## Task description
Each line in the listing below that contains "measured" should be returned.

--- Exercise data ---

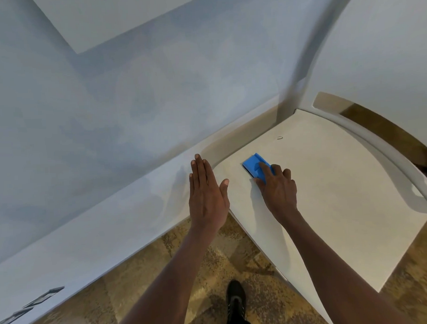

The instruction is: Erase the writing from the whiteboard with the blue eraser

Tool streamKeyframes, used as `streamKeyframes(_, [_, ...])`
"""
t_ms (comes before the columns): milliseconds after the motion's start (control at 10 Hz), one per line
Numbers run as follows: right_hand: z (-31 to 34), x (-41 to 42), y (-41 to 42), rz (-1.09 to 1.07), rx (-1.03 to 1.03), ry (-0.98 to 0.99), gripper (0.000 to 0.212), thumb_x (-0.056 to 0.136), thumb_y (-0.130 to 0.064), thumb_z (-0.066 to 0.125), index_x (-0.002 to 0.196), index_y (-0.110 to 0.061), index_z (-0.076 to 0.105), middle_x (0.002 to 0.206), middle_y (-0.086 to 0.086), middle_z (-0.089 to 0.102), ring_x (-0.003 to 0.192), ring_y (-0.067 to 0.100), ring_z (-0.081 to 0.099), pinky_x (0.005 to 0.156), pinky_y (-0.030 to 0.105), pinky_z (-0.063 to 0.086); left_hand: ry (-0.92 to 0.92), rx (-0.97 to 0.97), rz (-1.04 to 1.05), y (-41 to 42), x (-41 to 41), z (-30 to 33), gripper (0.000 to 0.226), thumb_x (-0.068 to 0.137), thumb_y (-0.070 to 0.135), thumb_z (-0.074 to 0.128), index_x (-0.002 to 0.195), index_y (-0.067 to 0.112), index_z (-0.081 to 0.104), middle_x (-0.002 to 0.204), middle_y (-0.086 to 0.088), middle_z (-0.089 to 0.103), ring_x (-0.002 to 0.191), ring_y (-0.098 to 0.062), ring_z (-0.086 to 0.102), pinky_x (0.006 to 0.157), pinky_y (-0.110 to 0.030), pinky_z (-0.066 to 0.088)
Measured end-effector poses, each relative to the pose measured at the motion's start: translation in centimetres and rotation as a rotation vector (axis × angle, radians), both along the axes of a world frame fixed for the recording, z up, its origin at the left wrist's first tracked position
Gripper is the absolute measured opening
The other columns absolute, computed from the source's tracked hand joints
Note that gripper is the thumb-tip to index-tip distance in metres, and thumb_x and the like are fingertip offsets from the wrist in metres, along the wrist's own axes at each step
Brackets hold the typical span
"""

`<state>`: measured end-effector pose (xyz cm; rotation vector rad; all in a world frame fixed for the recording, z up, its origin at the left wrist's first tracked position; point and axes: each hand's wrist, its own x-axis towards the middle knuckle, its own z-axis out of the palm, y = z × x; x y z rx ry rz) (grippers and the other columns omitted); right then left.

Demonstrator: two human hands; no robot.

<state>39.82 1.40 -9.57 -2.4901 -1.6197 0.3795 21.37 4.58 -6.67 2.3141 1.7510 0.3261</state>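
A white whiteboard (331, 193) lies flat and low, in the right half of the view. One small dark pen mark (279, 138) shows near its far edge. The blue eraser (253, 165) rests on the board near its left edge, and my right hand (278, 187) presses down on it with fingers curled over its top. My left hand (206, 194) is flat with fingers straight and together, held at the board's left edge beside the wall, holding nothing.
A pale blue-white wall (107, 117) fills the left and top. Two wall sockets (30, 304) sit low at bottom left. A white curved chair or frame (377, 135) borders the board's far right. Patterned brown carpet (188, 273) and my black shoe (235, 300) lie below.
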Motion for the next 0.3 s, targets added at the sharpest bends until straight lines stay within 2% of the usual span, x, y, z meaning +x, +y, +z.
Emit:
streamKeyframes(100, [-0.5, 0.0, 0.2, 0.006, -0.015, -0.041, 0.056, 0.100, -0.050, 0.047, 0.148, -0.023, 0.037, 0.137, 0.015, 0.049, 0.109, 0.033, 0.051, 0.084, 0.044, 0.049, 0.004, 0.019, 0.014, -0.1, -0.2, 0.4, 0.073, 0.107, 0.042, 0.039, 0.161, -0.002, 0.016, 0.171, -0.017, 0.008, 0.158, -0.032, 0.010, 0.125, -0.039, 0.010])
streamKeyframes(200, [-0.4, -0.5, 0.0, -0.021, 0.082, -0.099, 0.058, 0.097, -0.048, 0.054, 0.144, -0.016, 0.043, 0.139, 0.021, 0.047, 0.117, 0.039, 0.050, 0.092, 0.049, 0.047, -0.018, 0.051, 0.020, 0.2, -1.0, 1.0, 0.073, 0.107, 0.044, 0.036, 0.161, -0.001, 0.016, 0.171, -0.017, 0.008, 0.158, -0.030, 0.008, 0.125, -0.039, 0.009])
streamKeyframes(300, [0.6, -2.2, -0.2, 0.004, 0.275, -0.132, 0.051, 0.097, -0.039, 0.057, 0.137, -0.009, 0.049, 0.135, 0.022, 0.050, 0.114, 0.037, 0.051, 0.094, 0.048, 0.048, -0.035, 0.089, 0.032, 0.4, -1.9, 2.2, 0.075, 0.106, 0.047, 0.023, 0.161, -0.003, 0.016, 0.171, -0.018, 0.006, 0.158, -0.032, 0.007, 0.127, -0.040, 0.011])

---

## Answer
Measured end-effector poses, each relative to the pose measured at the motion's start: translation in centimetres and rotation as a rotation vector (axis × angle, radians), both along the axes of a world frame fixed for the recording, z up, its origin at the left wrist's first tracked position
Gripper is the absolute measured opening
`<state>`: measured end-effector pose (xyz cm; rotation vector rad; all in a world frame fixed for the recording, z up, its origin at the left wrist's first tracked position; point and axes: each hand's wrist, its own x-axis towards the middle knuckle, its own z-axis out of the palm, y = z × x; x y z rx ry rz) (grippers and the other columns omitted); right then left.

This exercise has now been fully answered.